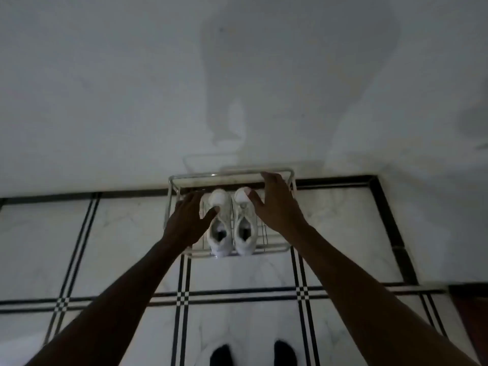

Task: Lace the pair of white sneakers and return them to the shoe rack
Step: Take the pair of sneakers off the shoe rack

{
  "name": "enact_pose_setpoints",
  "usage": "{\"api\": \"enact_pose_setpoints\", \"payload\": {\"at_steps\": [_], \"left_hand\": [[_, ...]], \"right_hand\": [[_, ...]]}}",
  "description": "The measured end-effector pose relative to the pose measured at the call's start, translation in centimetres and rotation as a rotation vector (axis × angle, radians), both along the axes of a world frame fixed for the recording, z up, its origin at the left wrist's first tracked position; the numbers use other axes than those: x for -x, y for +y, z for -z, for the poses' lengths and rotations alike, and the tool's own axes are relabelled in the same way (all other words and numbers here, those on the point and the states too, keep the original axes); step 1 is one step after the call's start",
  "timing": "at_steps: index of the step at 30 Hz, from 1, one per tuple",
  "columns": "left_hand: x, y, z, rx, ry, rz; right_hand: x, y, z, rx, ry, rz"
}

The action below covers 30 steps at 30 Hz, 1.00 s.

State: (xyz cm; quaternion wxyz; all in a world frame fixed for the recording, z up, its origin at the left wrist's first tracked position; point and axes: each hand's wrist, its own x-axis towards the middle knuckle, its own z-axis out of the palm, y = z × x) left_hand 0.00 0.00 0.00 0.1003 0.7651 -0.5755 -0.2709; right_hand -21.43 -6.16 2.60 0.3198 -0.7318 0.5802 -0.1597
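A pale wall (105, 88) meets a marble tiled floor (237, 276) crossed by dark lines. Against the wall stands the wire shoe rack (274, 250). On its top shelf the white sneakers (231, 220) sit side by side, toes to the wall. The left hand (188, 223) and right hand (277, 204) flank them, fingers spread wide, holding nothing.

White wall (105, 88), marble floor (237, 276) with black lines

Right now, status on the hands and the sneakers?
Both hands open, left hand, right hand, flanking sneakers. Pair side by side on shoe rack. Nothing blocking.
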Motion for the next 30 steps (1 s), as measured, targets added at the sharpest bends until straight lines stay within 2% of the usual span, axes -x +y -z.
{"api": "enact_pose_setpoints", "payload": {"at_steps": [3,7,11,15,18,21,24,26,30], "left_hand": [[0.0,0.2,9.8,-0.1,0.122,-0.07],[-0.5,0.0,19.8,-0.193,0.242,-0.285],[-1.0,-0.1,24.2,-0.195,0.408,-0.452],[-1.3,-0.6,25.4,-0.277,0.757,-0.564],[-1.1,-0.2,24.9,-0.227,0.76,-0.581],[-0.3,2.4,24.1,-0.119,0.723,-0.54],[1.6,7.2,22.6,0.023,0.686,-0.527],[2.8,10.9,22.4,0.112,0.596,-0.506],[4.7,19.1,24.2,0.165,0.465,-0.504]], "right_hand": [[-0.3,0.7,9.6,-0.208,-0.066,0.079],[-0.2,1.1,19.5,-0.403,-0.075,0.192],[-0.9,0.5,24.7,-0.474,-0.07,0.248],[-1.5,-1.0,27.0,-0.438,0.014,0.23],[-1.6,-1.5,27.0,-0.411,0.054,0.127],[-1.3,0.3,26.0,-0.314,0.039,0.125],[-0.2,5.2,24.0,-0.145,-0.032,0.136],[0.5,9.5,23.2,-0.075,-0.08,0.128],[2.4,17.8,25.0,-0.1,-0.193,0.18]]}}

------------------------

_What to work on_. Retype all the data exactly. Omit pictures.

_Output for this exercise_.
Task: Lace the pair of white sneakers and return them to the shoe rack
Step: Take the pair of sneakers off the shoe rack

{
  "name": "enact_pose_setpoints",
  "usage": "{\"api\": \"enact_pose_setpoints\", \"payload\": {\"at_steps\": [_], \"left_hand\": [[_, ...]], \"right_hand\": [[_, ...]]}}",
  "description": "The measured end-effector pose relative to the pose measured at the call's start, translation in centimetres and rotation as a rotation vector (axis × angle, radians), both along the axes of a world frame fixed for the recording, z up, its origin at the left wrist's first tracked position; the numbers use other axes than those: x for -x, y for +y, z for -z, for the poses' lengths and rotations alike, and the tool's own axes are relabelled in the same way (all other words and numbers here, those on the point and the states too, keep the original axes); step 1 is one step after the call's start",
  "timing": "at_steps: index of the step at 30 Hz, from 1, one per tuple",
  "columns": "left_hand: x, y, z, rx, ry, rz; right_hand: x, y, z, rx, ry, rz"
}

The action below covers 30 steps at 30 Hz, 1.00 s.

State: (xyz cm; quaternion wxyz; all in a world frame fixed for the recording, z up, its origin at the left wrist's first tracked position; point and axes: each hand's wrist, its own x-axis towards the middle knuckle, its own z-axis out of the palm, y = z × x) left_hand 0.00 0.00 0.00 0.1003 0.7651 -0.5755 -0.2709; right_hand -21.43 -6.16 2.60 0.3198 -0.7318 0.5802 -0.1597
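A pale wall (105, 88) meets a marble tiled floor (237, 276) crossed by dark lines. Against the wall stands the wire shoe rack (274, 250). On its top shelf the white sneakers (231, 220) sit side by side, toes to the wall. The left hand (188, 223) and right hand (277, 204) flank them, fingers spread wide, holding nothing.

White wall (105, 88), marble floor (237, 276) with black lines

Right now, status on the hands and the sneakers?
Both hands open, left hand, right hand, flanking sneakers. Pair side by side on shoe rack. Nothing blocking.
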Motion for the next 30 steps (1 s), as measured, targets added at the sharpest bends until straight lines stay within 2% of the usual span, axes -x +y -z.
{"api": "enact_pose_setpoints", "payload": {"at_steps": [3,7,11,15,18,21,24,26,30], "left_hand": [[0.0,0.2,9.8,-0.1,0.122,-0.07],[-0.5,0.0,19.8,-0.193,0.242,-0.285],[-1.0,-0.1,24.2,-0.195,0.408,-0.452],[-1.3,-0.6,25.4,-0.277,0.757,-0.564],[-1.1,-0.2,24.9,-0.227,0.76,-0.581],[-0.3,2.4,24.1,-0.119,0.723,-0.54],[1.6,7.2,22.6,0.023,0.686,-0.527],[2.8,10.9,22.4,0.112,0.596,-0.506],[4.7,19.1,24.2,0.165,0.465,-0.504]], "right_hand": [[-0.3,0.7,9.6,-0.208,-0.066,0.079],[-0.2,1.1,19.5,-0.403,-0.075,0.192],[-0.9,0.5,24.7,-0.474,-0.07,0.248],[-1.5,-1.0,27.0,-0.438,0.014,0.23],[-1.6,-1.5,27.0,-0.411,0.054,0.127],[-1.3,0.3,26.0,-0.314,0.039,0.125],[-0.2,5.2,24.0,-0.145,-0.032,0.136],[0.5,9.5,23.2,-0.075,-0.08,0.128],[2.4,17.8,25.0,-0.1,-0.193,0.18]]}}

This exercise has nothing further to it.